Chris Greeley recently appeared in the Middlesex County Superior Court for a hearing on our motion to dismiss a Third-Party Complaint that was brought against our client/homeowner. In this interesting subrogation matter, various claims arose from the release of fuel oil in our client’s Waltham, Massachusetts residence. One of the Defendant oil companies delivered to our client’s street address, when they were supposed to deliver to a road of the same name miles away. The accidental delivery resulted in a full tank load drop into our client’s tank despite our client having no relationship with the delivery company.
Within days of this fuel drop, our client’s usual oil company responded to make an automatic delivery, unaware that the tank had been filled by the other oil company. Fuel was pumped in under pressure, and this caused a pipe to let go, and a fuel spill in the client’s basement. A claim was submitted to our client’s homeowner’s insurer, which paid for the cleanup and then brought a subrogation lawsuit against the two oil companies. Soon after, one of the oil companies filed a Third-Party Complaint against our client, alleging that our client failed to notify his oil company of the improper delivery, and this caused or contributed to the event.

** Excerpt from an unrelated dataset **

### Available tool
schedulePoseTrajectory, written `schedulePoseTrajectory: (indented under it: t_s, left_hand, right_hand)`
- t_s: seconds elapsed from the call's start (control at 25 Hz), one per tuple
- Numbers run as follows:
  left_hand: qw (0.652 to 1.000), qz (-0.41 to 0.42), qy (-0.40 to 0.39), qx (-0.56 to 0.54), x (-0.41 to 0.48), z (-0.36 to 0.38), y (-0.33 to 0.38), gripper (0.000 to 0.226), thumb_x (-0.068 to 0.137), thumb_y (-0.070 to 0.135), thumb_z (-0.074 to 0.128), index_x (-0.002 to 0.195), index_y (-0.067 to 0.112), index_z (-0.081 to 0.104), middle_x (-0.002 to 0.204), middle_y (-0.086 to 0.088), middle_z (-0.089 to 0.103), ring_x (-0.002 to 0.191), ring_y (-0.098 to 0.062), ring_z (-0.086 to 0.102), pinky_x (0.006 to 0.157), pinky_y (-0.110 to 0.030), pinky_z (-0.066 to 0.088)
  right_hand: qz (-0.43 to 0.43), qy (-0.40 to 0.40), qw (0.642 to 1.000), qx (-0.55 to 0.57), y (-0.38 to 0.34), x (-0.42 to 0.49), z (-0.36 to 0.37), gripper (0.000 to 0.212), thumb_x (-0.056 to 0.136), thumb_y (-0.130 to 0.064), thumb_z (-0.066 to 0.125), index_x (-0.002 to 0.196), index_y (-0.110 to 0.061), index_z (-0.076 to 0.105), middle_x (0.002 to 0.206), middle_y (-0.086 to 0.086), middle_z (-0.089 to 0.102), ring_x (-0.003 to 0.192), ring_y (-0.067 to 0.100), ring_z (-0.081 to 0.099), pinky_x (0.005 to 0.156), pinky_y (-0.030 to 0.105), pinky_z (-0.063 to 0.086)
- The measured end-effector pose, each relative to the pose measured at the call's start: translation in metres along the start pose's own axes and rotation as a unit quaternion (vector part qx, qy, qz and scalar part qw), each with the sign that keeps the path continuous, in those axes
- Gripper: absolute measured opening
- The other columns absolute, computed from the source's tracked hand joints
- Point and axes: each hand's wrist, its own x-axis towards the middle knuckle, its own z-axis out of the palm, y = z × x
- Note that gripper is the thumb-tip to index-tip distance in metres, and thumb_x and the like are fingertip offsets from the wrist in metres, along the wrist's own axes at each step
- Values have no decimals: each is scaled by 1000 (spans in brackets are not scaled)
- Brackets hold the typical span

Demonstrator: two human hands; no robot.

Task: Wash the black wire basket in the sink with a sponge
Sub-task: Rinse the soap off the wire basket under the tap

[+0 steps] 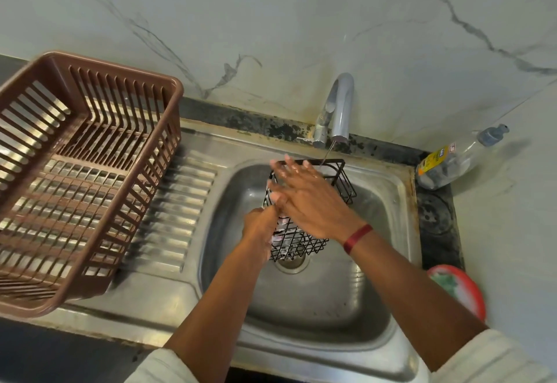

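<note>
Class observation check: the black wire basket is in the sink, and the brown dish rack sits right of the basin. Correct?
Not quite. The head view shows the brown dish rack left of the basin, on the drainboard; the black wire basket is in the sink.

Brown plastic rack (126, 68) left; clear bottle (449, 161) lying right; red tub (465, 286).

Wire basket (304, 245) in sink (316, 301), under tap (339, 105). Dish rack (90, 171) on drainboard (180, 201), left of sink. Bottle (452, 159) on worktop (437, 217), rear-right corner. Dish (470, 292) right of sink, probably holding a scrubber (446, 283).
</note>
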Motion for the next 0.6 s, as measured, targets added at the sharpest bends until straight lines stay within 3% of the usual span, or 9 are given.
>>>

We immediately moved to dismiss, observing that subrogating insurer stands in the shoes of its insured (our client) pro tanto – up to the amount of the claim payment. While there are no published Massachusetts cases on the subject of whether a defendant can bring a Third-Party Complaint against an insured-subrogor in a subrogation suit, Chris focused his argument on what it means for an insurer to “step in the shoes” of an insured-subrogor, noting that when an insurer makes a payment to its insured, it acquires from the insured certain rights – that are derivative in nature, and that are no greater than the insured’s rights. Such rights are also subject to any limitations, such as waiver or defenses based on comparative fault.
As such, Chris argued that allowing the Defendant to file a third-party complaint against our client would be redundant and would serve no legal purpose whatsoever, as the subrogating insurer’s claims were already subject to any defenses that the Defendants could directly assert against the insured-subrogor, and thereby rendering any direct claims against our client entirely superfluous. Chris went on to clarify that an individual cannot be liable in tort to his or herself, and stated that therefore the appropriate vehicle for raising such defenses would only be through affirmative defenses, which may be waived if not raised by the Defendant(s). The court agreed, and dismissed the Third-Party Complaint.